I've had similar problems with fast portable SSDs at home when using long USB-A cables connected to the front panels of several desktop machines. For more consistent transfers, I use the short 20cm or 15cm USB-C cables supplied with some portable SSDs (e.g. Crucial X6 or X9) and connect the drives directly to the rear panel (not the USB-C port on the front panel).
Admittedly there's no way a spinning hard disk will reach the nominal 1,000MB/s sustained transfer rate of a Crucial X9, but I do have some 8TB Toshiba hard disk drives which start off at 250MB/s on the outermost tracks, dropping to 120MB/s on the innermost. I'd be wary of using such drives in a USB3 caddy with a long USB-A cable. Just me being cautious.
The file corruption when transferring photos from reader to laptop was insidious and only noticeable after checking the image files visually at a later date.

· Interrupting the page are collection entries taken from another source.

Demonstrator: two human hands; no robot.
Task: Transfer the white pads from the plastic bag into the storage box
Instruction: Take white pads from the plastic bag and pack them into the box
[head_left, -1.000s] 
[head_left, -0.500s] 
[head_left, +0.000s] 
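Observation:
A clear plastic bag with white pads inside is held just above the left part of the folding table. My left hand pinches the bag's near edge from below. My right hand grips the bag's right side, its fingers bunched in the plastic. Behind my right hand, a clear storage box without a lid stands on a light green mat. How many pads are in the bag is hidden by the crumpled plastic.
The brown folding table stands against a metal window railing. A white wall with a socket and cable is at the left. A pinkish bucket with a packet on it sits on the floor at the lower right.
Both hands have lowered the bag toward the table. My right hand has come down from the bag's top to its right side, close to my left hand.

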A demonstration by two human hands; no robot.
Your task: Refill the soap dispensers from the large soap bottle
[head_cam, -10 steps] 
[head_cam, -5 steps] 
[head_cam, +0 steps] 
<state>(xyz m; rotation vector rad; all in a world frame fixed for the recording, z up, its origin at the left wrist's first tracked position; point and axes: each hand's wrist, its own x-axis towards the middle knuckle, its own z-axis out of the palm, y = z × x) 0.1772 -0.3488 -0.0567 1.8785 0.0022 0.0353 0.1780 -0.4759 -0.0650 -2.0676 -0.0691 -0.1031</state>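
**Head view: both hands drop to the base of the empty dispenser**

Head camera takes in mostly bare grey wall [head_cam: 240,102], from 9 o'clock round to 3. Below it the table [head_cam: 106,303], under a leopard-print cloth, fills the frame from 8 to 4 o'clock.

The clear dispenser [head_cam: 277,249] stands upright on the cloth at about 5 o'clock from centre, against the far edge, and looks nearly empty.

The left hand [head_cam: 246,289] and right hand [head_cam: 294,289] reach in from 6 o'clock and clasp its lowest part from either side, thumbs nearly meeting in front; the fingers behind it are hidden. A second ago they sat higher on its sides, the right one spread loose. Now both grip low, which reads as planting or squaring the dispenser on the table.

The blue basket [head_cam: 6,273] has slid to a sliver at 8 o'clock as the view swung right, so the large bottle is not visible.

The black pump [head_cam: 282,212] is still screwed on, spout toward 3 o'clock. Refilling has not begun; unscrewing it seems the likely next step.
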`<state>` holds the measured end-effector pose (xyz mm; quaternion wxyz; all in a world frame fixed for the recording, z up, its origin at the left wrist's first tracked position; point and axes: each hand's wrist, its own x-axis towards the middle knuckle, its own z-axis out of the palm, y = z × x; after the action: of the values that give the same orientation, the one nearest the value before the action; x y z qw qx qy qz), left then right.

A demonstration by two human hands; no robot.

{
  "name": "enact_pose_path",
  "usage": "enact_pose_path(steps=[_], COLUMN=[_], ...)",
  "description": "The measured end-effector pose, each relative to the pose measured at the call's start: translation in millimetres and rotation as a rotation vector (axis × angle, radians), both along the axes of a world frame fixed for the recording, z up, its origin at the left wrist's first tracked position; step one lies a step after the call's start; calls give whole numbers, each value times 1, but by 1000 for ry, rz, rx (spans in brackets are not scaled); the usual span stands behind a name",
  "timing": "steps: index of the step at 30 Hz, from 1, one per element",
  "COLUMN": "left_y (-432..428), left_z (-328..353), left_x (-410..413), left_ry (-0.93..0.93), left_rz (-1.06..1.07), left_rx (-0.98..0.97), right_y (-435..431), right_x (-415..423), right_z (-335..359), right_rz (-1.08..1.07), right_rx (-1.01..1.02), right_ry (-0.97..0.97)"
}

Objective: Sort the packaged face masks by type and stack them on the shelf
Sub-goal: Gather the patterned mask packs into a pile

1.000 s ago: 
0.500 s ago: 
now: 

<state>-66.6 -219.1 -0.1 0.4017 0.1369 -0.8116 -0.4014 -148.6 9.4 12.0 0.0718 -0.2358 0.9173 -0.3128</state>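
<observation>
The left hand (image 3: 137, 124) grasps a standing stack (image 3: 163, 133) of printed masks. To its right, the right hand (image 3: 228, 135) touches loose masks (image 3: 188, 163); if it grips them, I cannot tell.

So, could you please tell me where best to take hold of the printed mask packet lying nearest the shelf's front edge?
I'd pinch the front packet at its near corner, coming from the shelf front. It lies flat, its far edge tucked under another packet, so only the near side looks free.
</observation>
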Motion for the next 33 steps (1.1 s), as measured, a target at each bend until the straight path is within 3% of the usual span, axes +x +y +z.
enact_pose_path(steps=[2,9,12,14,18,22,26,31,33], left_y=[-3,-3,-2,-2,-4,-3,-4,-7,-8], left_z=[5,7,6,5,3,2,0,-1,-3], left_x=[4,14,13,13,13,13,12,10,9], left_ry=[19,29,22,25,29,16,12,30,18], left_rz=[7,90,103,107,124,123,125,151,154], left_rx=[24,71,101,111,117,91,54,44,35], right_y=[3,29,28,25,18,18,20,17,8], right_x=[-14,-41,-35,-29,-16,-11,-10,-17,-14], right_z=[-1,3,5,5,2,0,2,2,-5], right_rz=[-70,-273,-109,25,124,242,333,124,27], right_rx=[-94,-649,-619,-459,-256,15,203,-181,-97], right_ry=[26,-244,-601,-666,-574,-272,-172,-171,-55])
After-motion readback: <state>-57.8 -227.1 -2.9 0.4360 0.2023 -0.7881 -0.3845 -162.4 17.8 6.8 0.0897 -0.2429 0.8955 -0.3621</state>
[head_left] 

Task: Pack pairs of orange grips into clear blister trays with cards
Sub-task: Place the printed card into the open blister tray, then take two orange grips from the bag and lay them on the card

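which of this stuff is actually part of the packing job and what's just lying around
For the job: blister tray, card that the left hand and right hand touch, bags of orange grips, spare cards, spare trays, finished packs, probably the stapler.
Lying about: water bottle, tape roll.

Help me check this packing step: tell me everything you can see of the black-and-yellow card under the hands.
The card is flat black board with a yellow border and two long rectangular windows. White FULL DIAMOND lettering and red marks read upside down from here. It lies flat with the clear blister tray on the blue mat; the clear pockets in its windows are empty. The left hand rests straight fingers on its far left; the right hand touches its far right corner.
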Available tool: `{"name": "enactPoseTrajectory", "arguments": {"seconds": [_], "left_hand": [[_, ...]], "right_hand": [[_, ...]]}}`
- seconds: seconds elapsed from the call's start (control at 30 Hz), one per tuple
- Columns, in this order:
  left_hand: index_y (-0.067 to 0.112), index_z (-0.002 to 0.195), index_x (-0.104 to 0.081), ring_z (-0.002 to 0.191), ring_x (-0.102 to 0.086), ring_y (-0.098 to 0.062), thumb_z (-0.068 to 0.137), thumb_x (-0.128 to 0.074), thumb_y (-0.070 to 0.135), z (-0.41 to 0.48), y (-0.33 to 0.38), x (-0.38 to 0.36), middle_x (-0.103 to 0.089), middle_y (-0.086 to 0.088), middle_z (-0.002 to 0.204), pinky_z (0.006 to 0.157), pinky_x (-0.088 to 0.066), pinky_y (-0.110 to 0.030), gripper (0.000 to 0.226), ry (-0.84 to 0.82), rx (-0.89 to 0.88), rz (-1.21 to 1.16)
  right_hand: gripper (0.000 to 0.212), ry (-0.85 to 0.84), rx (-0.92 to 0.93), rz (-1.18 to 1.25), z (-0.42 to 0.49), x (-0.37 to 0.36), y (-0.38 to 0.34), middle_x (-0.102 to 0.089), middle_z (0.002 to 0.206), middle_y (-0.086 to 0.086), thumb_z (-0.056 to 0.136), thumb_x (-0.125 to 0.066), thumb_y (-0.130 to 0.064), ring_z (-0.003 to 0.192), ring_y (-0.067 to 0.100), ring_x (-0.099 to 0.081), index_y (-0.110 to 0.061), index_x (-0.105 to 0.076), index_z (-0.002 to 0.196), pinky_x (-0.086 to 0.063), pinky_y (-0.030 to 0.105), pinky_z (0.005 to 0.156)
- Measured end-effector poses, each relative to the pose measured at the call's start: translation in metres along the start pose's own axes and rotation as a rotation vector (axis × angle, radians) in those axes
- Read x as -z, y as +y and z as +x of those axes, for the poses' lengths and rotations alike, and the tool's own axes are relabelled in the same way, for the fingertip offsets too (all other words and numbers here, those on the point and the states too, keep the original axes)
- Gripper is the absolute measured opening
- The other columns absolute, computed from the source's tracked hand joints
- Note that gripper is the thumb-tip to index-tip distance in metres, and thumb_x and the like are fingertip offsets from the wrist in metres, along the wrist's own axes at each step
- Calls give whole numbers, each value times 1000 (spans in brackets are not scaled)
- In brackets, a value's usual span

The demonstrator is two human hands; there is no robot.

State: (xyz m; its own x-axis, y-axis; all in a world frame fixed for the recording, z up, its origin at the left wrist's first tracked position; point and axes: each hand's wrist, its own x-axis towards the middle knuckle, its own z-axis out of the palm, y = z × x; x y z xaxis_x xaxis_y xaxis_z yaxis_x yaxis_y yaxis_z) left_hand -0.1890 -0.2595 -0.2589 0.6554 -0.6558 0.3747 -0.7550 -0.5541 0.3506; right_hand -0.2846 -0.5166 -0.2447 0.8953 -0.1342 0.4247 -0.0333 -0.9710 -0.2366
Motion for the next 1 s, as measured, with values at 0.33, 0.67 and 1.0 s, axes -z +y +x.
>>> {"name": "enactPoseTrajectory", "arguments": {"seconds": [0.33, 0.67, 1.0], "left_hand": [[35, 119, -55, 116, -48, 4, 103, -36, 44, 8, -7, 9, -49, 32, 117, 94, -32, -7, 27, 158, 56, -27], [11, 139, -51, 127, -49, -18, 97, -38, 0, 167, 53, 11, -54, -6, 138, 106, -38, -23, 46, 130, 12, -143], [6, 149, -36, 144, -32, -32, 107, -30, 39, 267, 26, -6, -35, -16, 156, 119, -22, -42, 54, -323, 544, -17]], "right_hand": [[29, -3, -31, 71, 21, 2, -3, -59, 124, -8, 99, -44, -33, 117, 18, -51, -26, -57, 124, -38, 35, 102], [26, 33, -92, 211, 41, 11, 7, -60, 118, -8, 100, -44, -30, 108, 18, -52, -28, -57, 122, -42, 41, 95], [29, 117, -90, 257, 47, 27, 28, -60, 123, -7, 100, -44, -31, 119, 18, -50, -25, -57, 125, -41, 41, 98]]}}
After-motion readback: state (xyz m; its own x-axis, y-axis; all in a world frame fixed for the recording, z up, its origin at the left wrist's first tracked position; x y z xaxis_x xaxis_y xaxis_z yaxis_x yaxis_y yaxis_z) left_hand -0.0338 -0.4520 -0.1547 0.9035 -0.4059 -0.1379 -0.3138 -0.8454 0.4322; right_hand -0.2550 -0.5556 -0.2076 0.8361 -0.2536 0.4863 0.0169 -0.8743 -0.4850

On festival days when I shoot more than 1,000 photos, I don't have the time to check every pair of RAW + JPG files thoroughly. Instead I make three copies on different drives and run bit-by-bit file comparisons, before wiping the CF and SD cards for the next days shoot. After formatting the cards and re-using them, there's no chance to recover any files corrupted during transfer.
If file corruption during transfer occurs at home and I still have the original data, failed copies are little more than an annoyance. All I can say is "once bitten, twice shy". Paranoid maybe, but I stick to short cables.
Using hubs or even just straight external drives if you're moving around a lot or on an unstable surface like a bed a lot is probably one of the least advisable environments for those.
The only reason for using unstable lashups on a bed is because some guest houses in remote areas do not come with a desk or a table. In some rooms you don't even get a chair and the bed is the only flat surface. You learn to make do.